What you need to do:
Where an entry contains an image, leave the image out; restate everything else exactly.

Data to examine:

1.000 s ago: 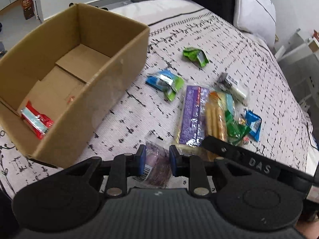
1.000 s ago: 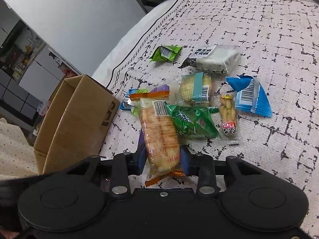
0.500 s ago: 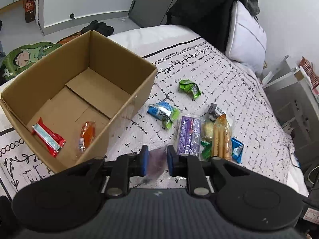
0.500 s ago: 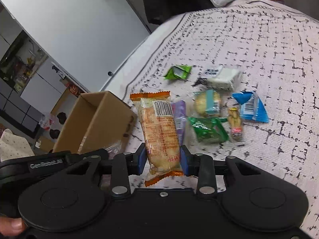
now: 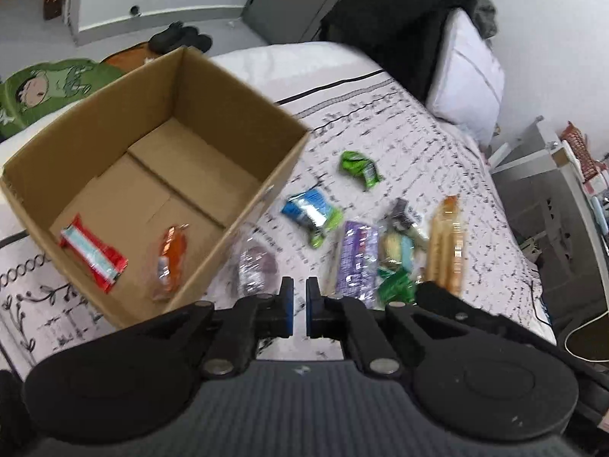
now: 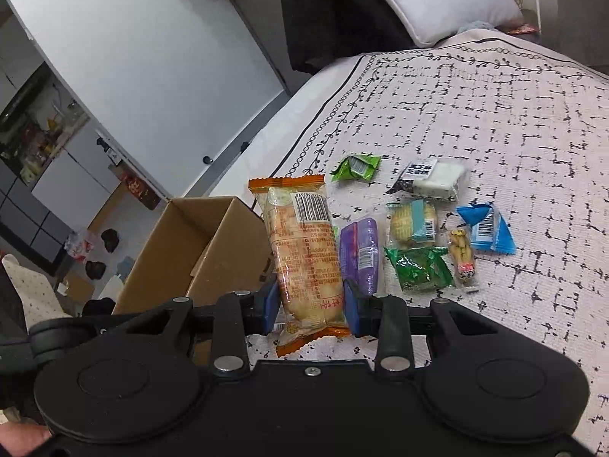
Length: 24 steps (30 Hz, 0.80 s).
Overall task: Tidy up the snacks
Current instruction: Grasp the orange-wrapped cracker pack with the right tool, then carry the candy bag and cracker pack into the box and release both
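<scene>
A: Where does the right claw stand?

B: Its blue pads are clamped on the lower part of a long clear-wrapped orange-ended pastry packet, held upright above the patterned white bedspread, just beside the open brown cardboard box.

A: And the left claw?

B: Empty, its jaws drawn nearly together with only a thin gap between them, hovering above the bed near the box's near corner. A small clear packet with purple contents lies on the bedspread just beyond it, beside the box wall.

A: What's inside the box?

B: A red-and-white wrapped bar and an orange-tinted clear packet, both flat on the bottom.

A: The other snacks?

B: Scattered on the bedspread: a long purple packet, a dark green crinkled packet, a blue triangular packet, a white cake in black-labelled wrap, a small bright green packet.
</scene>
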Tool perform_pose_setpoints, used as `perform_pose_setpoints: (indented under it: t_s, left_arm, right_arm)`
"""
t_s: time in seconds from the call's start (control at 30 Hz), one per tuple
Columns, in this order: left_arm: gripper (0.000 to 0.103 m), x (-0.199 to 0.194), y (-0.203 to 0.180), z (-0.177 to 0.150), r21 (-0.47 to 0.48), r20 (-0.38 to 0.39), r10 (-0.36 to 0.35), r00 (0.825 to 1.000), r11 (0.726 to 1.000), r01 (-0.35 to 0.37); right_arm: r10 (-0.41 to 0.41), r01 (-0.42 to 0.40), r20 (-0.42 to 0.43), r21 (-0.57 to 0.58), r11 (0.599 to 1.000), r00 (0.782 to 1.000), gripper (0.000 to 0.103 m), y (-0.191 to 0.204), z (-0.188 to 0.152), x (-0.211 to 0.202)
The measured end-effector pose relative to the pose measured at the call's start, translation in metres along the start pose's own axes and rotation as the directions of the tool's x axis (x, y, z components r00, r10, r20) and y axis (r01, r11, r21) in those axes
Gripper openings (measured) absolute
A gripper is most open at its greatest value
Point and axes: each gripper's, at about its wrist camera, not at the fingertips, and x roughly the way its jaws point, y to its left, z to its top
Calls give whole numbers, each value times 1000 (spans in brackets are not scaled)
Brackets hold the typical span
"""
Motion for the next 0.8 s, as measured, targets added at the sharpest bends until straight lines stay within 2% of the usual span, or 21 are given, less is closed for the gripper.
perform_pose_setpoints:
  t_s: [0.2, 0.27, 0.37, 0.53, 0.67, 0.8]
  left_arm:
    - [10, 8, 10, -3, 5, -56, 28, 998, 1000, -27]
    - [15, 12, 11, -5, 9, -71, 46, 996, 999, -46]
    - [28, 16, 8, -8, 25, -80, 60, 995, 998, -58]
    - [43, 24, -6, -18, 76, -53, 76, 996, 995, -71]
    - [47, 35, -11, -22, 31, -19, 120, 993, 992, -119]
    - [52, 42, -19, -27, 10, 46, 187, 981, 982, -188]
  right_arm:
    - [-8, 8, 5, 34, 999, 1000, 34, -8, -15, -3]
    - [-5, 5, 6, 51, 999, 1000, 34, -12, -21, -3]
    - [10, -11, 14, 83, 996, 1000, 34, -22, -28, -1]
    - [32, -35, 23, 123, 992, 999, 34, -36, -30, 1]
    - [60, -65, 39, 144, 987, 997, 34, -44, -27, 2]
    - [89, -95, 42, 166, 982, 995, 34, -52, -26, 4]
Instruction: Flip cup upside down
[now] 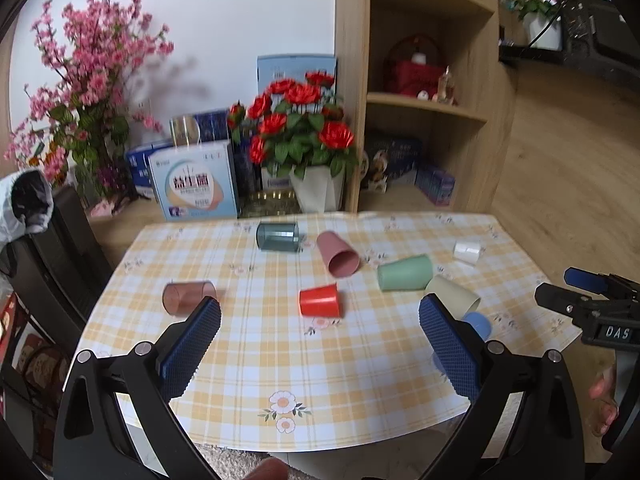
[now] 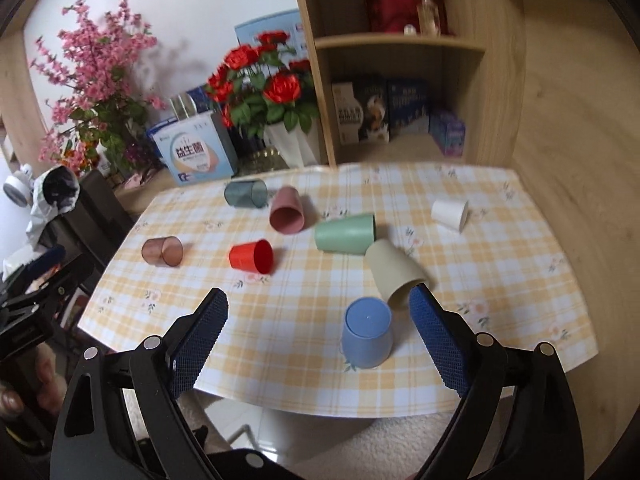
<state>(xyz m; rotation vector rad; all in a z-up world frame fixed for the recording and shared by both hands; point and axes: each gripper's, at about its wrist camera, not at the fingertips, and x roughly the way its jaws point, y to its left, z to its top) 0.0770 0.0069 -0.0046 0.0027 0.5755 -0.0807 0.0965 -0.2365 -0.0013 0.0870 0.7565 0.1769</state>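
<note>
Nearest in the right wrist view, the right gripper (image 2: 318,330) is held with its jaws spread wide and nothing between them. Just inside its right finger, at about 5 o'clock on the table (image 2: 520,280), the blue cup (image 2: 367,338) is seen standing upside down, base up. Touching distance behind it, at 1 o'clock from it, the beige cup (image 2: 394,270) is laid on its side, mouth toward the camera.

The left gripper (image 1: 320,344) is likewise kept wide apart, gripping nothing, hovering over the near edge of the checked tablecloth.

Going further out, the red cup (image 2: 252,256) is found on its side near table centre, mouth pointing to 3 o'clock. The green cup (image 2: 345,234) is tipped over just behind the beige one, and the brown translucent cup (image 2: 163,252) is lying off at 9 o'clock near the left edge. The pink cup (image 2: 286,210) is tipped with its mouth facing forward, the grey-blue cup (image 2: 245,194) is right beside it at 11 o'clock, and the white cup (image 2: 450,212) is set well apart at 2 o'clock, also on its side.

Past the far edge, a pot of red roses (image 2: 264,92) and a wooden shelf (image 2: 400,44) can be made out.
</note>
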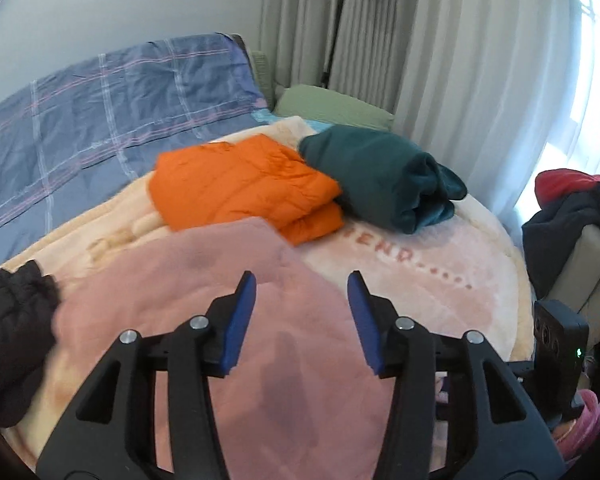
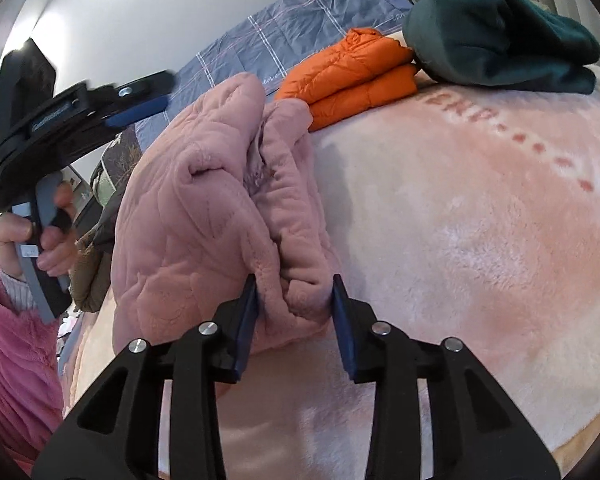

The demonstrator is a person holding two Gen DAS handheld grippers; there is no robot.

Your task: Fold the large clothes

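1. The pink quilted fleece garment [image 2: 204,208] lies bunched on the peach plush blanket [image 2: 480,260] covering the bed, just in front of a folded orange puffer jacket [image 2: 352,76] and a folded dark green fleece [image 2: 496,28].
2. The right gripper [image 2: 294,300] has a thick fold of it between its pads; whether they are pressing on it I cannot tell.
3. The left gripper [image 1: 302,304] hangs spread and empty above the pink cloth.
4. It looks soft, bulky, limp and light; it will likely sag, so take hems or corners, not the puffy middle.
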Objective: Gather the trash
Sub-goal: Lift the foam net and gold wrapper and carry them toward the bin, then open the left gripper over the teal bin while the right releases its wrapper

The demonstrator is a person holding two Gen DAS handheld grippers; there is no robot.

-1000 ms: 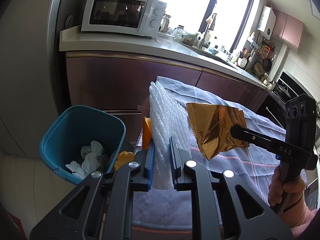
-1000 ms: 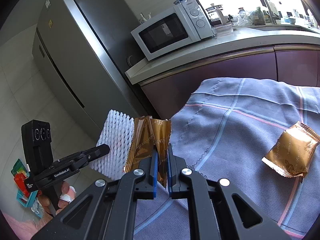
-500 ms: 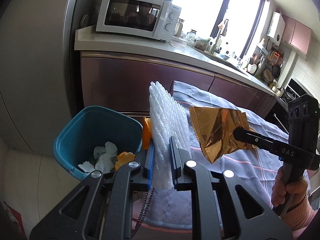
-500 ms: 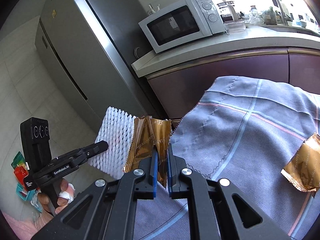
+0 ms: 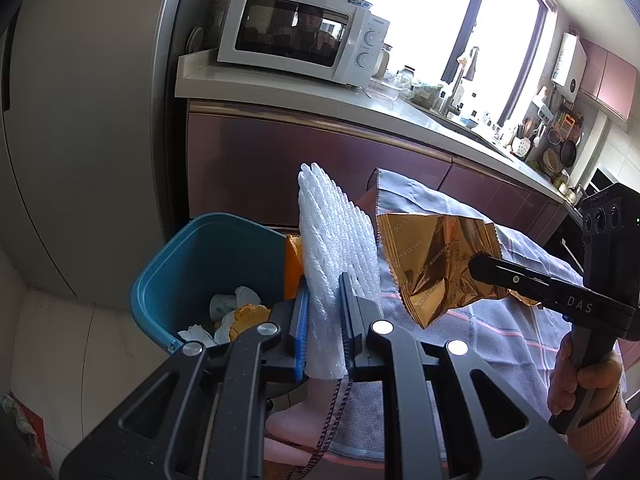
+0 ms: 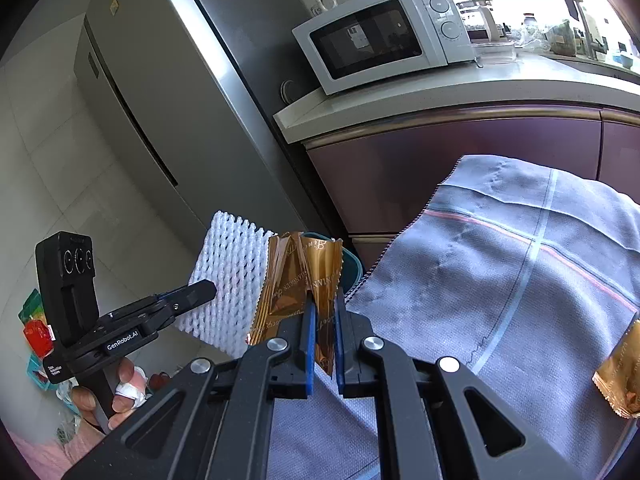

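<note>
the left gripper (image 5: 324, 312), jaws clamped on an upright white foam net (image 5: 338, 240), sits just right of the blue bin (image 5: 200, 264), nearer than the right gripper (image 6: 322, 344), whose jaws pinch a gold wrapper (image 6: 304, 280) over the cloth-covered tabletop (image 6: 520, 280); both loads likely drop leftward.

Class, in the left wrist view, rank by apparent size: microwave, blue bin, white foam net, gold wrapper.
1. Microwave and blue bin: look alike, so unranked.
2. White foam net and gold wrapper: smaller, too close to call.
</note>
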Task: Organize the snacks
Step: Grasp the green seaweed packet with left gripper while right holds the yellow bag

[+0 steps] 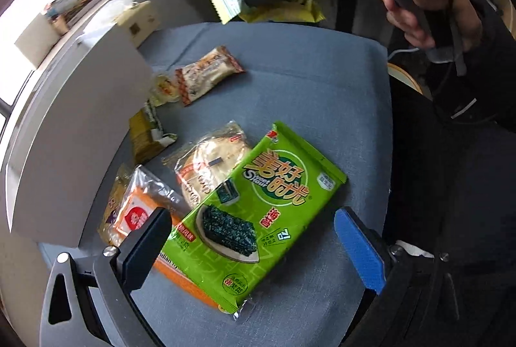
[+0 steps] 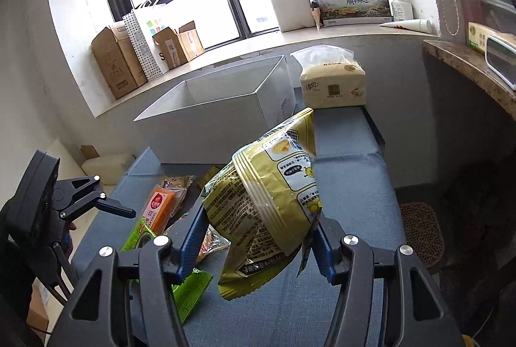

Solved problem:
1.000 s ago: 
1.000 s ago: 
0.500 s ago: 
0.500 s ago: 
now: 
now: 
Length: 24 steps (30 Hz, 0.80 s).
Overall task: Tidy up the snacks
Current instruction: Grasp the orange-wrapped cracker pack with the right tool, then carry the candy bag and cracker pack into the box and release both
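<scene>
A: Where does the right claw stand?

B: Its blue pads are clamped on the lower part of a long clear-wrapped orange-ended pastry packet, held upright above the patterned white bedspread, just beside the open brown cardboard box.

A: And the left claw?

B: Empty, its jaws drawn nearly together with only a thin gap between them, hovering above the bed near the box's near corner. A small clear packet with purple contents lies on the bedspread just beyond it, beside the box wall.

A: What's inside the box?

B: A red-and-white wrapped bar and an orange-tinted clear packet, both flat on the bottom.

A: The other snacks?

B: Scattered on the bedspread: a long purple packet, a dark green crinkled packet, a blue triangular packet, a white cake in black-labelled wrap, a small bright green packet.
</scene>
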Tool perform_pose_setpoints, used as `perform_pose_setpoints: (indented under it: t_s, left_arm, right_arm)`
"""
t_s: time in seconds from the call's start (control at 30 Hz), one per tuple
Columns, in this order: left_arm: gripper (0.000 to 0.103 m), x (-0.199 to 0.194), y (-0.203 to 0.180), z (-0.177 to 0.150), r21 (-0.47 to 0.48), r20 (-0.38 to 0.39), r10 (-0.36 to 0.35), r00 (0.825 to 1.000), r11 (0.726 to 1.000), r01 (-0.35 to 0.37); right_arm: r10 (-0.41 to 0.41), r01 (-0.42 to 0.40), r20 (-0.42 to 0.43), r21 (-0.57 to 0.58), r11 (0.599 to 1.000), r00 (0.782 to 1.000), gripper (0.000 to 0.103 m), y (-0.191 to 0.204), z (-0.188 to 0.152), x (-0.211 to 0.202)
The measured end-effector pose relative to the pose measured at the call's start, translation in metres along the start pose's own axes and rotation as the directions of the tool's x axis (x, y, z components r00, r10, r20) and y axis (r01, r11, r21) in those axes
Gripper openings (measured) absolute
A gripper is most open at its greatest value
Point and axes: each gripper's, at about its wrist camera, not at the fingertips, and x roughly the way its jaws point, y to its left, z to its top
Calls give whole numbers, each value times 1000 (spans in brackets are not scaled)
Brackets hold the typical span
"""
Motion for the next 0.8 s, as measured, targets added at the sharpest bends until straight lines stay within 2% of the usual span, or 21 are given, less is closed for the gripper.
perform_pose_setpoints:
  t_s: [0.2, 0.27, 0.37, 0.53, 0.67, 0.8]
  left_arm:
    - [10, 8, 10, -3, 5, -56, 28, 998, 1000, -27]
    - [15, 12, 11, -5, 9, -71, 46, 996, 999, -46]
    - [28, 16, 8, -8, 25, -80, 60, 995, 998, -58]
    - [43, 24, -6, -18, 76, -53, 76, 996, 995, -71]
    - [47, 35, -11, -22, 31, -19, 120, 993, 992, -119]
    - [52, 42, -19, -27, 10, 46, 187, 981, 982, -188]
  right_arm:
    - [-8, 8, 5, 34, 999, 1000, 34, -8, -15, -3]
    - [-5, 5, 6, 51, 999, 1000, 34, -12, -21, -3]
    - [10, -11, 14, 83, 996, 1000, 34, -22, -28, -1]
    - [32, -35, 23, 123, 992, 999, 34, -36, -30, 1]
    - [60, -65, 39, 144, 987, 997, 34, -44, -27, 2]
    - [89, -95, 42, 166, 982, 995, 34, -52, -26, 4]
Instruction: Flip cup upside down
[now] 
[now] 
<state>(xyz m; rotation vector rad; all in a z-up world frame fixed for the recording and shared by both hands; point and axes: each gripper's, at about its wrist camera, not at the fingertips, and x roughly the way its jaws point, y to its left, z to its top) 0.0770 0.0069 -0.0046 0.0027 0.5755 -0.0807 0.0965 -0.2365 -0.0013 0.0870 0.7565 0.1769</state>
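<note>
Nearest in the right wrist view, the right gripper (image 2: 318,330) is held with its jaws spread wide and nothing between them. Just inside its right finger, at about 5 o'clock on the table (image 2: 520,280), the blue cup (image 2: 367,338) is seen standing upside down, base up. Touching distance behind it, at 1 o'clock from it, the beige cup (image 2: 394,270) is laid on its side, mouth toward the camera.

The left gripper (image 1: 320,344) is likewise kept wide apart, gripping nothing, hovering over the near edge of the checked tablecloth.

Going further out, the red cup (image 2: 252,256) is found on its side near table centre, mouth pointing to 3 o'clock. The green cup (image 2: 345,234) is tipped over just behind the beige one, and the brown translucent cup (image 2: 163,252) is lying off at 9 o'clock near the left edge. The pink cup (image 2: 286,210) is tipped with its mouth facing forward, the grey-blue cup (image 2: 245,194) is right beside it at 11 o'clock, and the white cup (image 2: 450,212) is set well apart at 2 o'clock, also on its side.

Past the far edge, a pot of red roses (image 2: 264,92) and a wooden shelf (image 2: 400,44) can be made out.
</note>
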
The demonstrator is a person holding two Gen DAS handheld grippers; there is no robot.

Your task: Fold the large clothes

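1. The pink quilted fleece garment [image 2: 204,208] lies bunched on the peach plush blanket [image 2: 480,260] covering the bed, just in front of a folded orange puffer jacket [image 2: 352,76] and a folded dark green fleece [image 2: 496,28].
2. The right gripper [image 2: 294,300] has a thick fold of it between its pads; whether they are pressing on it I cannot tell.
3. The left gripper [image 1: 302,304] hangs spread and empty above the pink cloth.
4. It looks soft, bulky, limp and light; it will likely sag, so take hems or corners, not the puffy middle.
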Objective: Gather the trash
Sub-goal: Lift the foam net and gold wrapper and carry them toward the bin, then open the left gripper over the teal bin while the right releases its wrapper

The demonstrator is a person holding two Gen DAS handheld grippers; there is no robot.

-1000 ms: 
-1000 ms: 
-500 ms: 
-500 ms: 
+0 ms: 
+0 ms: 

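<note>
the left gripper (image 5: 324, 312), jaws clamped on an upright white foam net (image 5: 338, 240), sits just right of the blue bin (image 5: 200, 264), nearer than the right gripper (image 6: 322, 344), whose jaws pinch a gold wrapper (image 6: 304, 280) over the cloth-covered tabletop (image 6: 520, 280); both loads likely drop leftward.

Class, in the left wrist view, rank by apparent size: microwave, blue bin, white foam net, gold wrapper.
1. Microwave and blue bin: look alike, so unranked.
2. White foam net and gold wrapper: smaller, too close to call.
</note>
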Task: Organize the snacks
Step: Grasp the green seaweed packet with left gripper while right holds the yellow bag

[+0 steps] 
[+0 steps] 

This concludes the response.